Excuse my language but I am SO angry. FUCK YOU @lorealparis. You dropped me from a campaign in 2017 and threw me to the wolves for speaking out about racism and white supremacy. With no duty of care, without a second thought. pic.twitter.com/nnBfiP5Oqg
— Black Lives Matter ✊🏾 (@MunroeBergdorf) June 1, 2020
Le tweet a été supprimé depuis.
* BCE : un assouplissement encore plus quantitatif pour les gros pollueurs. Il y a deux semaines, nous expliquions comment la Banque centrale européenne avait considérablement étendu son programme d’achat d’obligations d’entreprises face à la crise du coronavirus, et comment ce soutien financier a bénéficié à des multinationales impliquées dans les énergies fossiles (comme Total) ou qui prétendaient ne pas bénéficier d’aides publiques et donc ne pas avoir à suspendre leurs dividendes (comme Total). Greenpeace estime que depuis le début de la crise, la BCE a déjà fléché 4,4 milliards d’euros vers le secteur énergétique (E.On, Engie) et 3,2 vers le secteur pétrolier (Total, Shell, Eni). Eh bien, malgré un appel signé par 45 ONG européennes, la BCE vient de décider d’accroître son programme de 600 milliards d’euros supplémentaires, sans conditions climatiques.
* Soutien financier : la Banque d’Angleterre ne connaît pas le Brexit. Toujours sur le sujet des facilités de trésorerie consenties par les Banques centrales aux multinationales, la Banque d’Angleterre elle aussi a lancé un programme d’urgence à l’occasion de l’épidémie du coronavirus. La liste des entreprises soutenues réserve quelques surprises, puisqu’elle inclut parmi ses principaux bénéficiaires des poids lourds du continent, comme les géants allemands de la chimie BASF et Bayer-Monsanto. Le premier a reçu un soutien d’un milliard de livres, et le second de 700 millions. Également dans la liste, des firmes automobiles japonaises, des firmes parapétrolières et... le groupe de luxe Chanel, qui a reçu 600 millions de livres sterling.
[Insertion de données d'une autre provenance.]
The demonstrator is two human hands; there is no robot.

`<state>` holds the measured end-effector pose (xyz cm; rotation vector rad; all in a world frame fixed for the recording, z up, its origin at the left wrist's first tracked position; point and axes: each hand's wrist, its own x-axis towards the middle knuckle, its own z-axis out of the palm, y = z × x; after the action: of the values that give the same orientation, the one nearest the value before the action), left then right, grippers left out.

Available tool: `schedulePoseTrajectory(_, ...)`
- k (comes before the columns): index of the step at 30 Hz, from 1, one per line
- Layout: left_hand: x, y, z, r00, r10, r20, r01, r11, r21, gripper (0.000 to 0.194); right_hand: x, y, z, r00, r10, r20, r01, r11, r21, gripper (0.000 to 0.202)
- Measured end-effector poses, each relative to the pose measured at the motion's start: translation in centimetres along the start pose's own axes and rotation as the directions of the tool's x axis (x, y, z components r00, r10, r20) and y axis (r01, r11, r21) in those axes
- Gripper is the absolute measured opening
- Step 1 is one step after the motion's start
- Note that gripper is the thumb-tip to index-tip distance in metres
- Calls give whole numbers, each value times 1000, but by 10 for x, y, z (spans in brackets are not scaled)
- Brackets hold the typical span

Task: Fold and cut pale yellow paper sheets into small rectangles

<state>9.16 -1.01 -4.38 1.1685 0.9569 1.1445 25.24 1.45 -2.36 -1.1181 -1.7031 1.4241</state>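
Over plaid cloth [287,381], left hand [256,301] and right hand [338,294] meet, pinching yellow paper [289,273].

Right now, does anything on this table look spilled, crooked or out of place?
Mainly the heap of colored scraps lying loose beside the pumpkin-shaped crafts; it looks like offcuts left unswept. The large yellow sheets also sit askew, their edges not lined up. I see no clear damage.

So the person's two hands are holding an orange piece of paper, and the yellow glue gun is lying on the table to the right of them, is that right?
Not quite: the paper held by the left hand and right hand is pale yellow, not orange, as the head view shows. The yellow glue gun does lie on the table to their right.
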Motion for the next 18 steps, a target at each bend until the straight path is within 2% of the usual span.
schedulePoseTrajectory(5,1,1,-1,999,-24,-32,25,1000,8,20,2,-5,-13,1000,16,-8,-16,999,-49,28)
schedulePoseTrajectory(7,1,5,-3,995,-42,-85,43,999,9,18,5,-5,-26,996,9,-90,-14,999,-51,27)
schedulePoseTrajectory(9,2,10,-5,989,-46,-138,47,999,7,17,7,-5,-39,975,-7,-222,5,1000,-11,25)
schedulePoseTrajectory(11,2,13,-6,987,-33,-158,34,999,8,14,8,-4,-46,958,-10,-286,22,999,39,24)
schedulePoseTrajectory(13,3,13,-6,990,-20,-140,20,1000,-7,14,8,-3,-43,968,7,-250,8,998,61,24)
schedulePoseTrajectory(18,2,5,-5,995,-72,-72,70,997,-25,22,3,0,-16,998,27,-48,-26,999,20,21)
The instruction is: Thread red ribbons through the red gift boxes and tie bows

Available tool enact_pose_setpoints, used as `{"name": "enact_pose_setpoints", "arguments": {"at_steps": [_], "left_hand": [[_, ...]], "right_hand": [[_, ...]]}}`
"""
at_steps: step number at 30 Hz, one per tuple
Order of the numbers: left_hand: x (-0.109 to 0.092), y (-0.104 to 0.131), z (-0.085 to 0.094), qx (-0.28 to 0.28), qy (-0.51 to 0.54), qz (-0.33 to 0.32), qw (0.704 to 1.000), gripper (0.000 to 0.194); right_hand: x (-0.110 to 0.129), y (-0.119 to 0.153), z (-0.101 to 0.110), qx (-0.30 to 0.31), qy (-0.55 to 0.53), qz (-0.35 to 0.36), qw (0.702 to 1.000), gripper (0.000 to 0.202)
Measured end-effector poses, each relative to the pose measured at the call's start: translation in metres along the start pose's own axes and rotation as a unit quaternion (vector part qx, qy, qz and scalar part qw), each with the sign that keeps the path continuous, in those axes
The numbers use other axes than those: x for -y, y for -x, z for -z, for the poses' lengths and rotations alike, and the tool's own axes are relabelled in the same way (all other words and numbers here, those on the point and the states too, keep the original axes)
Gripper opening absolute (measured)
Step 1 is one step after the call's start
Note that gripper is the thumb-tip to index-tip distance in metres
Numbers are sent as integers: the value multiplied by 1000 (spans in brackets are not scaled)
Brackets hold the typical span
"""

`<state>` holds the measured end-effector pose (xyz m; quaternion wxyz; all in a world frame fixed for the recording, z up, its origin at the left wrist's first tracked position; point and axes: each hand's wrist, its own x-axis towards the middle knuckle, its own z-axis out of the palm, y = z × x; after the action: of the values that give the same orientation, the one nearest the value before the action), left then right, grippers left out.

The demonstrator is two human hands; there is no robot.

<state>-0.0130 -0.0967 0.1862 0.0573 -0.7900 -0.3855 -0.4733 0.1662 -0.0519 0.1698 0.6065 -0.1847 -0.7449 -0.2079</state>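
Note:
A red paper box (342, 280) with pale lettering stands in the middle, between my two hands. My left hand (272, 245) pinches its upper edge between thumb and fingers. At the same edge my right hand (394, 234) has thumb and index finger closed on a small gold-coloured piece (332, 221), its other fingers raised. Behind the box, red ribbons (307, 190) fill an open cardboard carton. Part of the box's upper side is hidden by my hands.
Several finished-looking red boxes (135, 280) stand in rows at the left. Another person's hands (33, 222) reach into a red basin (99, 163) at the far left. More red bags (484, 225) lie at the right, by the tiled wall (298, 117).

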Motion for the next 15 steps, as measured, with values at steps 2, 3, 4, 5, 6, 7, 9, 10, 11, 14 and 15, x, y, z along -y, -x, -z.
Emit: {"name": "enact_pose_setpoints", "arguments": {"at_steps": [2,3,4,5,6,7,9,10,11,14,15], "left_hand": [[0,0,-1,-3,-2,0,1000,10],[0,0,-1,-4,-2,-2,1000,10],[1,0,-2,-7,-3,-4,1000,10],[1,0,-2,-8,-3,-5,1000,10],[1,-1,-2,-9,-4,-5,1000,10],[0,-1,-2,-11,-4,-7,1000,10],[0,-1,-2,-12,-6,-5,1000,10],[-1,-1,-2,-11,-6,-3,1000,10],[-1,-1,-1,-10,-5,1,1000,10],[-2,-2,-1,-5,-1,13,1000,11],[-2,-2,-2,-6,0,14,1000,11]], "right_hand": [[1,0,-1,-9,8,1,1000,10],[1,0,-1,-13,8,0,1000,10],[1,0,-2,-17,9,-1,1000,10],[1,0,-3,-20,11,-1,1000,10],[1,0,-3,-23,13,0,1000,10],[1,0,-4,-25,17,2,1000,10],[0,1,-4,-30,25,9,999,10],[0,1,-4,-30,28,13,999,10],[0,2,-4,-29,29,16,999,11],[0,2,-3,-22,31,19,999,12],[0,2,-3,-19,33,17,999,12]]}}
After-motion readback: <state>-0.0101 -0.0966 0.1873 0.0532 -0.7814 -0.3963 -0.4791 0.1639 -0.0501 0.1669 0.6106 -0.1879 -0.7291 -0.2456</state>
Les frères Wertheimer, ses principaux actionnaires habitués à se verser de très généreux dividendes, n’ont pas encore annoncé si ce serait le cas cette année.
* Corona-profiteurs, épisode 2073 : le lait infantile. Dès les années 1970, des multinationales comme Nestlé s’étaient trouvées sous le feu des critiques pour leur dénigrement de l’allaitement maternel dans les pays du Sud et leur publicité pour les substituts qu’ils commercialisaient. Si elles se sont fait plus subtiles, ces pratiques n’ont pas cessé selon l’ONG Baby Milk Action, et l’épidémie du coronavirus leur fournit de nouveaux arguments, notamment en Inde. L’ONG pointe du doigt Nestlé, qui distribue gratuitement du lait en poudre dans les hôpitaux indiens, mais aussi le groupe français Danone, qui a créé une chaîne YouTube où des « experts » conseillent par exemple aux mères de maintenir leurs nouveaux-nés à une distance de deux mètres minimum.